CASTLEVANIA : un voyage au pays des chasseurs de vampires...

- Annexes / 2ème Partie : Le point de vue de Tonton Ben sur Castlevania: Rondo of Blood -

L'intro animée, à couper le souffle.

Arrêtons-nous quelques instants sur l'épisode le plus mystérieux de la série, afin de mieux comprendre son poids et son impact. Rarement un jeu n'aura connu un succès et une estime si forte, alors que, au bout du compte, peu de joueurs auront eu l'occasion de s'y essayer. Alors, aujourd'hui, pour toutes celles et ceux qui s'interrogent sur les tenants et aboutissants de Dracula X: Rondo of Blood, nous allons plonger au cœur de ce titre fantastique.

Cet écran titre en a fait baver plus d'un!
Le menu principal.

Par une nuit sans lune, un groupe de fanatiques sacrifient une jeune vierge sur le cercueil de leur maître, le comte Dracula. Avec sa résurrection séculaire, des hordes de monstres s'abattent sur les villages avoisinant le château.
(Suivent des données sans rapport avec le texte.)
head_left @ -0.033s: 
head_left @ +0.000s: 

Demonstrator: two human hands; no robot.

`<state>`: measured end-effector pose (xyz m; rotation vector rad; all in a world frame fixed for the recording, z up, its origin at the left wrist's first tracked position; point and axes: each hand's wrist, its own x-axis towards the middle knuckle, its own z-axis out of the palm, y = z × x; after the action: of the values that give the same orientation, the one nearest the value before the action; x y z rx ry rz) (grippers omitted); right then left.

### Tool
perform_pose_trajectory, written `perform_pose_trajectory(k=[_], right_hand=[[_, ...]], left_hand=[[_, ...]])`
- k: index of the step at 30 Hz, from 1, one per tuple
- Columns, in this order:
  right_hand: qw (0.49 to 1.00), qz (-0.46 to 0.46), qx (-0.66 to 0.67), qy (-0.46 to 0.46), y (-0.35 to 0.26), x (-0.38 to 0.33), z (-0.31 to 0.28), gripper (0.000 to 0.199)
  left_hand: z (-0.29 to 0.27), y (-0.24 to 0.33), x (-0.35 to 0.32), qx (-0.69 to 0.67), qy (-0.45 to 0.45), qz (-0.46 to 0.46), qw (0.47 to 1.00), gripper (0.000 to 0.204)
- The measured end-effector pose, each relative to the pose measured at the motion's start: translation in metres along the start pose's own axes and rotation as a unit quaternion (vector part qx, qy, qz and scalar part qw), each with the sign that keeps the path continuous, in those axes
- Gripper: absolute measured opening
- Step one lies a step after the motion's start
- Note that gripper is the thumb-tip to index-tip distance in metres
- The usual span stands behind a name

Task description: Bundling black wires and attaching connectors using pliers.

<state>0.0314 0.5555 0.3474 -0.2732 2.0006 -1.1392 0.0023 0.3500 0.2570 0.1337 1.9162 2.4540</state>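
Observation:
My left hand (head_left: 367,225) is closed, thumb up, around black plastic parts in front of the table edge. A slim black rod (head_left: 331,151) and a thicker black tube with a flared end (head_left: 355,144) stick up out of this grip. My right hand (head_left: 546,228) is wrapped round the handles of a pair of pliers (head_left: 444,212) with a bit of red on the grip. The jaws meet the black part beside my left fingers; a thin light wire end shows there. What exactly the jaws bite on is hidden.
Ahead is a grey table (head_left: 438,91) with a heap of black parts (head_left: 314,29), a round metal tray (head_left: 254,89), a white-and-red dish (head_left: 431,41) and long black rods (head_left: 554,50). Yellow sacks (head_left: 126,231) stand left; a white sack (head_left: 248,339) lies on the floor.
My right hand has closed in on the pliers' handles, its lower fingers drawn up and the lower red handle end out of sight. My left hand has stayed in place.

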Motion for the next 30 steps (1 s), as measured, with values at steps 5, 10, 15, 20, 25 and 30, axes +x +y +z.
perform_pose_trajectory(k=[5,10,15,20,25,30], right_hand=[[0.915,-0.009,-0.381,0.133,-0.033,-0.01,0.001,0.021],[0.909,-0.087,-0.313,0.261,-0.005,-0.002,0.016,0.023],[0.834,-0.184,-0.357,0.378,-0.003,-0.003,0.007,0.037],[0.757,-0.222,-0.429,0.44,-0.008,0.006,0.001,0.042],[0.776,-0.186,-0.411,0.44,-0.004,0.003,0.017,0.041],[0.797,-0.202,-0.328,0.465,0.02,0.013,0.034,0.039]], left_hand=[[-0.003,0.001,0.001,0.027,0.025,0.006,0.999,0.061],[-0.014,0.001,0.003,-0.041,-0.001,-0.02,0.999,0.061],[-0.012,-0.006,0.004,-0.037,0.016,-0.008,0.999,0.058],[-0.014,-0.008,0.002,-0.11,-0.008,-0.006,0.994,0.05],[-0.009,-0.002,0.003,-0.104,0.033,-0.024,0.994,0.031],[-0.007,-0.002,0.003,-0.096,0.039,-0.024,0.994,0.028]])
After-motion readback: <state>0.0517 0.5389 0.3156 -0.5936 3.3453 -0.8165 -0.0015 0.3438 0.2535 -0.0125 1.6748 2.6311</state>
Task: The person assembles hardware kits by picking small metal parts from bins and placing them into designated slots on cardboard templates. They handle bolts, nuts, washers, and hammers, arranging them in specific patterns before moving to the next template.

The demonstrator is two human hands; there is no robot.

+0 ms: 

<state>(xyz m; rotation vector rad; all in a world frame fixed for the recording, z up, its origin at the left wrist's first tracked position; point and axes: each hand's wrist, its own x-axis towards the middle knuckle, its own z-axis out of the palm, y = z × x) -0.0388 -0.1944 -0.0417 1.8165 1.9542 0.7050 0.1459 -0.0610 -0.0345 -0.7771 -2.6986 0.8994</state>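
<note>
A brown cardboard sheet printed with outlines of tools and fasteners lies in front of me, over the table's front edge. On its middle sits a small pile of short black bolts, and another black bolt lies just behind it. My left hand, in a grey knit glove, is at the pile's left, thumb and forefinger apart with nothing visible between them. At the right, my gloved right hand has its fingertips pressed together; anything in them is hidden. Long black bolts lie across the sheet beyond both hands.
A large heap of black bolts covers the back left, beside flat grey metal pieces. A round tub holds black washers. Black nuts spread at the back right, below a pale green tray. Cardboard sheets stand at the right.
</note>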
En tant que descendant de la famille Belmont, et héritier du fouet béni, Richter part à l'assaut, avec pour objectif de libérer quatre jeunes filles retenues prisonnières: Tera, l'une des nonnes du couvent local; Iris, la fille du docteur; Annette Renard, la promise de Richter; et Maria Renard, sa petite sœur. Dracula X: Rondo of Blood se présente donc comme le premier épisode sur support cédé, et bénéficie des avantages de la galette. Ainsi, toute l'histoire est résumée par une superbe introduction animée dans le plus pur style japonais, avec, comble du raffinement, une narration des évènements en allemand, le tout sous-titré en japonais. Je ne me rappelle pas avoir connu une autre expérience semblable.

Rendez-vous avec la Mort!
La ville en flammes... et ce n'est pas le boss!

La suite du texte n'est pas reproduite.